In this notebook we will follow Peter Bloem's blogpost [Transformers from scratch](http://www.peterbloem.nl/blog/transformers)

To better understand let's go step by step:
1. we have keys, queries and values:
$$
q_i = W_q x_i \quad k_i = W_k x_i \quad v_i = W_v x_i \\
w'_{ij} = q_i^T k_j \\
w_{i,j} = softmax(w'_{ij}) \\
y_i = \sum_j w_{i,j}v_j
$$
2. Scaling the dot product:
$$
q_i = W_q x_i \quad k_i = W_k x_i \quad v_i = W_v x_i \\
w'_{ij} = \frac{q_i^T k_j}{\sqrt{k}} \\
w_{i,j} = softmax(w'_{ij}) \\
y_i = \sum_j w_{i,j}v_j
$$
3. Multi-head attention (and here we made trick with storing all heads in one weight)
$$
q_i = W^r_q x_i \quad k_i = W^r_k x_i \quad v_i = W^r_v x_i \\
w'_{ij} = \frac{q_i^T k_j}{\sqrt{k}} \\
w_{i,j} = softmax(w'_{ij}) \\
y_i = \sum_j w_{i,j}v_j
$$

So, let's write dimensions of operations to understand what will exactly happens: \\
$X$ - input will be from $\mathbb{R}^{b \times t \times k}$, where
$b$ is batch size, $t$ is size of input sentence and $k$ is size of word vector.

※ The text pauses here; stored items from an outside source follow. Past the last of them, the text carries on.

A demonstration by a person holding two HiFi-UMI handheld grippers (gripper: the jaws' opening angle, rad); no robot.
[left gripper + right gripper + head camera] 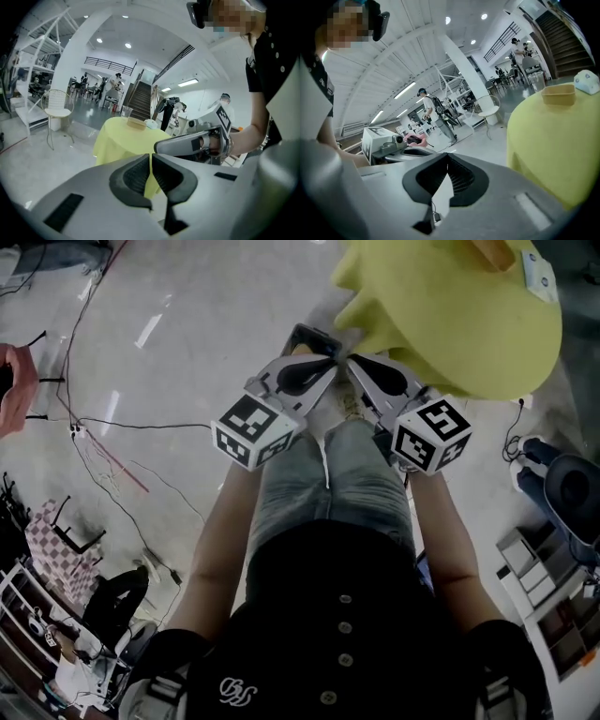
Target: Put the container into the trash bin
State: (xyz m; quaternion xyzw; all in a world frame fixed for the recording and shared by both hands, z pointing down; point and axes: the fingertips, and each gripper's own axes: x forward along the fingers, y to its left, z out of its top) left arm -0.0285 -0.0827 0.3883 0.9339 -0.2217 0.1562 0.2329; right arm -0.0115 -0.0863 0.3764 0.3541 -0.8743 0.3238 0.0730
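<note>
You held both grippers out in front of you, side by side above your legs, their tips almost meeting in the head view. The left gripper had its jaws drawn together to a hairline slit, with nothing between them; the right gripper had its jaws fully closed and held nothing either.

The container, a tan open-topped box, stood on top of the table; the table was round and draped in a yellow cloth; it lay ahead of the gripper tips and towards your right. The container was well apart from both grippers, and neither touched it. Just beside it lay a small white-and-blue object; a clear cup stood close by on the same tabletop.

In the left gripper view a white wire chair stood on the pale floor, left of the table; thin cables trailed across that floor on your left.
</note>
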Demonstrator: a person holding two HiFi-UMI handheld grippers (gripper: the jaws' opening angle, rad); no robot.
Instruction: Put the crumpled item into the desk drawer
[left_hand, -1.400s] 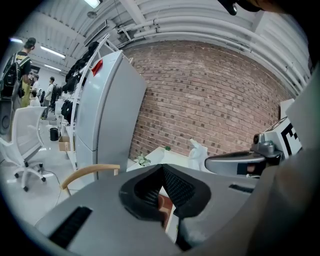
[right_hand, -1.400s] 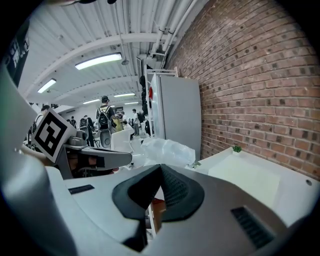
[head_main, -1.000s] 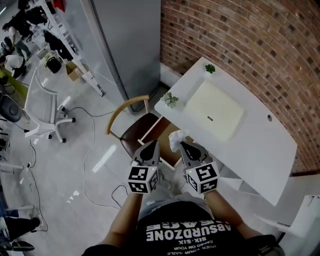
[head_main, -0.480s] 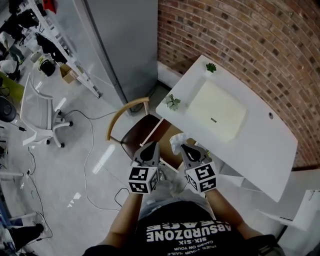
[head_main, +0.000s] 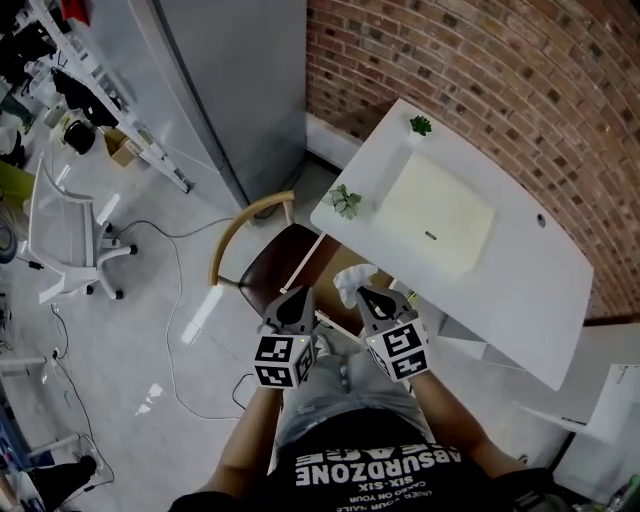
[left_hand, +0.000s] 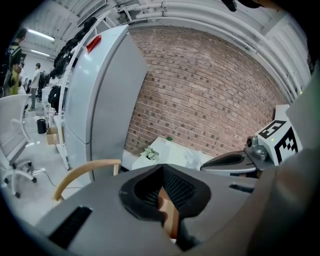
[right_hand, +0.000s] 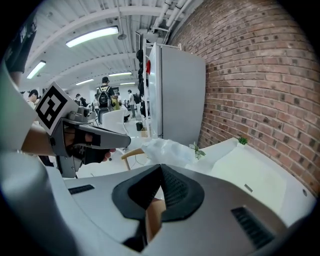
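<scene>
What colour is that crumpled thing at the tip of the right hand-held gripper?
White; the crumpled item shows best in the right gripper view.

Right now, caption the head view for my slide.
Right gripper holds crumpled white item near the white desk; left gripper alongside, empty.

The only print that can be read is on the person's black T-shirt (head_main: 372, 470) in the head view: "ABSURDZONE" in large white letters, with "SIX-SIX" under it. The finer lines below are too small to make out. The cube (head_main: 279, 360) of the left hand-held gripper (head_main: 296, 294) and the cube (head_main: 399, 350) of the right hand-held gripper (head_main: 362, 292) bear black-and-white square markers, which are patterns without letters. A small dark tag (head_main: 433, 236) on the cream mat (head_main: 440, 205) on the bench (head_main: 530, 290) is illegible, as is the red tag (left_hand: 93, 44) on the grey cabinet (left_hand: 100, 100).
</scene>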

$W_q \in \mathbb{R}^{h * k \times k}$ - $h$ times concatenated $W_q$ from 1, 2 steps. \\
$q = X W_q \in \mathbb{R}^{b \times t \times h*k}$ - we will implement it in this way. \\
$k = X W_q \in \mathbb{R}^{b \times t \times h*k}$.

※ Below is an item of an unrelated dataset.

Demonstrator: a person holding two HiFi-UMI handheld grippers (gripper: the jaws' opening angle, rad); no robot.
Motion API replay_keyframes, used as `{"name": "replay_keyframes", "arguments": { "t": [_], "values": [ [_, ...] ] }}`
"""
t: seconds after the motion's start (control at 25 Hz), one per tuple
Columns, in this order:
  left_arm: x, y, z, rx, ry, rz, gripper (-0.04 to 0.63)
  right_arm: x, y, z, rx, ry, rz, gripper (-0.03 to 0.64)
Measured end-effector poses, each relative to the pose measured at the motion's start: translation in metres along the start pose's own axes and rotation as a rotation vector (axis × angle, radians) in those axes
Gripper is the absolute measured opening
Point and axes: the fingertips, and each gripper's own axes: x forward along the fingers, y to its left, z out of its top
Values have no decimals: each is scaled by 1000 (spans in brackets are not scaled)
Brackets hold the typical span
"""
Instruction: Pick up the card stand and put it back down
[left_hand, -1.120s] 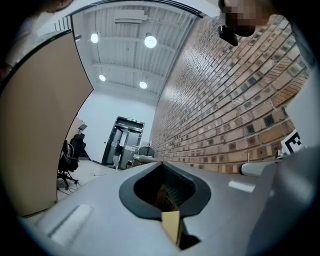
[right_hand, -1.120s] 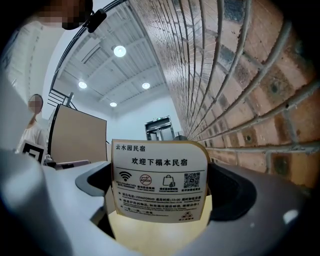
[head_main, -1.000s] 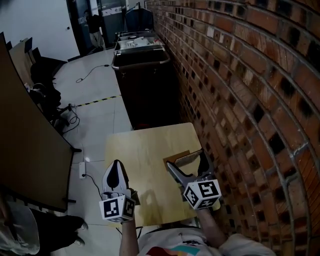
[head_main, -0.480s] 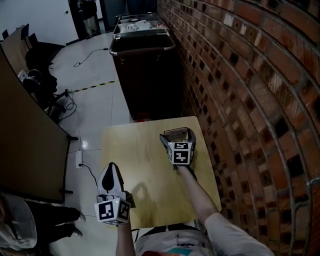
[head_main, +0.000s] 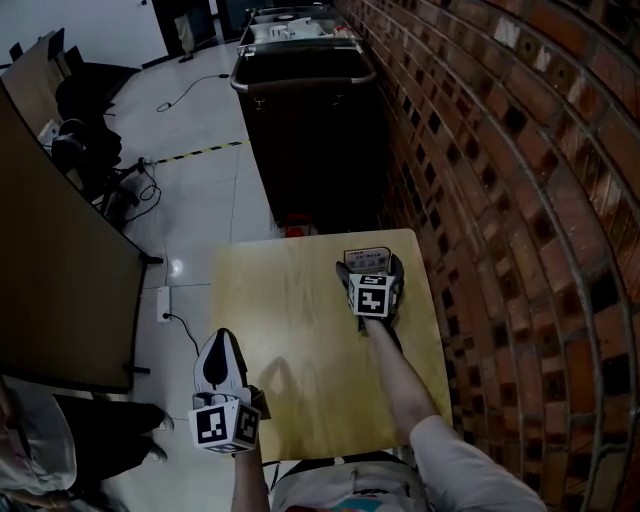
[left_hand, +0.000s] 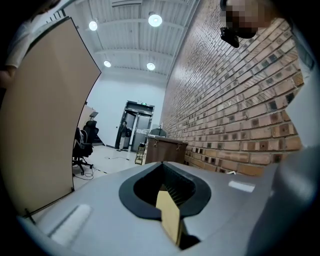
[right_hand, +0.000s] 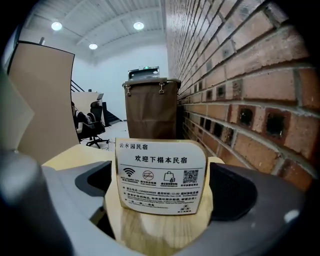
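Note:
The card stand (head_main: 366, 256) is a small upright sign with a white printed face and a wooden base. It stands at the far right corner of the wooden table (head_main: 290, 320), close to the brick wall. My right gripper (head_main: 369, 268) is shut on it, one jaw against each side edge. In the right gripper view the card stand (right_hand: 161, 172) fills the space between the black pads (right_hand: 235, 192) of my right gripper (right_hand: 162, 182), and its base rests on the table top. My left gripper (head_main: 224, 336) hangs shut at the table's near left edge, holding nothing. Its jaws (left_hand: 164, 172) meet at the tips.
A brick wall (head_main: 500, 200) runs right along the table's right side. A dark brown cart (head_main: 310, 120) stands just beyond the table's far edge. A tall brown partition board (head_main: 50, 270) stands on the left, with office chairs (head_main: 85, 110) and floor cables behind it.
My right gripper has travelled from the near right of the table to the far right corner, with the card stand between its jaws, and lowered. The left gripper has hardly moved.

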Motion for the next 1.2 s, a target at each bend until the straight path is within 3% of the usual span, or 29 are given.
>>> {"name": "replay_keyframes", "arguments": {
  "t": [0.4,0.44,0.64,0.72,0.76,0.88,1.0,1.2],
  "values": [
    [-1,-10,3,-6,-13,-29,6,-26,-3,28,52,-110,2,575],
    [-3,-11,5,-8,-18,-30,6,-36,-4,36,56,-137,-4,534],
    [-14,-21,23,-5,-67,-46,6,-112,-9,91,40,-347,-12,157],
    [-22,-29,33,4,-96,-64,6,-148,-3,115,39,-433,31,20],
    [-27,-33,38,11,-112,-73,6,-169,3,125,42,-474,70,0],
    [-41,-49,52,35,-156,-102,6,-241,22,143,62,-571,198,0],
    [-57,-66,57,88,-172,-148,6,-318,37,126,83,-620,281,0],
    [-67,-77,65,101,-202,-176,5,-379,51,95,7,-640,271,0]
  ]
}}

So, the next operation is $w'_{ij} = \frac{q_i^Tk_j}{\sqrt{k}}$, and we will process it in next few steps:
1. reshape $q$ and $k$ ($b \times t \times h*k \rightarrow b \times t \times h \times k$)
2. transpose (you can think about transpose as interchanging dimensions, so we get next $b \times t \times h \times k \rightarrow b \times h \times t \times k$)
3. reshape ($b \times h \times t \times k \rightarrow b*h \times t \times k$) and now we can thin about $q$ and $k$ as $h$ times batches of original (not multi-headed) $q$ and $k$ correspondingly.
4. from computation efficency perspective it's better devide on scalar ($\sqrt{k}$) before scalar product, thus we devide on $\sqrt[4]{k}$ each argument $q$ and $k$ . (we devide on $\sqrt[4]{k}$ cause $\sqrt[4]{k} * \sqrt[4]{k} = \sqrt{k}$)
5. Now we multiply $q$ and $k^T$ in batch matrix multiplaction (matrix multiplication which didn't count batch dimension) and got $w' \in \mathbb{R}^{b*h \times t \times t}$


In [0]:
import tensorflow as tf

In [0]:
class SelfAttention(tf.keras.layers.Layer):
    def __init__(self, heads=8):
        super().__init__()
        self.__heads = heads

    def build(self, input_shape):
        # k as in original blog 
        k = input_shape[-1]
        # These compute the queries, keys and values for all
        # heads (as a single concatenated vectors)
        self.tokeys = tf.keras.layers.Dense(k * self.__heads, activation="linear", use_bias=False, input_dim=(k,))
        self.toqueries = tf.keras.layers.Dense(k * self.__heads, activation="linear", use_bias=False, input_dim=(k,))
        self.tovalues = tf.keras.layers.Dense(k * self.__heads, activation="linear", use_bias=False, input_dim=(k,))

        # This unifies the outputs of the different heads into
        # a single k-vector
        self.unifyheads = tf.keras.layers.Dense(k, activation="linear", input_dim=(k * self.__heads))

    def call(self, inputs):
        b, t, k = tf.shape(inputs)
        h  = self.__heads

        queries = tf.reshape(self.toqueries(inputs), [b, t, h, k])
        keys = tf.reshape(self.tokeys(inputs), [b, t, h, k])
        values = tf.reshape(self.tovalues(inputs), [b, t, h, k])

        queries = tf.transpose(queries, perm=[0, 2, 1, 3])
        keys = tf.transpose(keys, perm=[0, 2, 1, 3])
        values = tf.transpose(values, perm[0, 2, 1, 3])

        queries = tf.reshape(queries, [b * h, t, k])
        keys = tf.reshape(keys, [b * h, t, k])
        values = tf.reshape(values, [b * h, t, k])

        queries = queries / (k ** (1 / 4))
        keys = keys / (k ** (1 / 4))

        dot = tf.linalg.matmul(queries, keys, transpose_b=True)
        dot = tf.math.softmax(dot, axis=2)

        out = tf.linalg.matmul(dot, values)
        out = tf.reshape(out, [b, h, t, k])
        out = tf.transpose(out, perm=[0, 2, 1, 3])
        out = tf.reshape(out, [b, t, h * k])

        return self.unifyheads(out)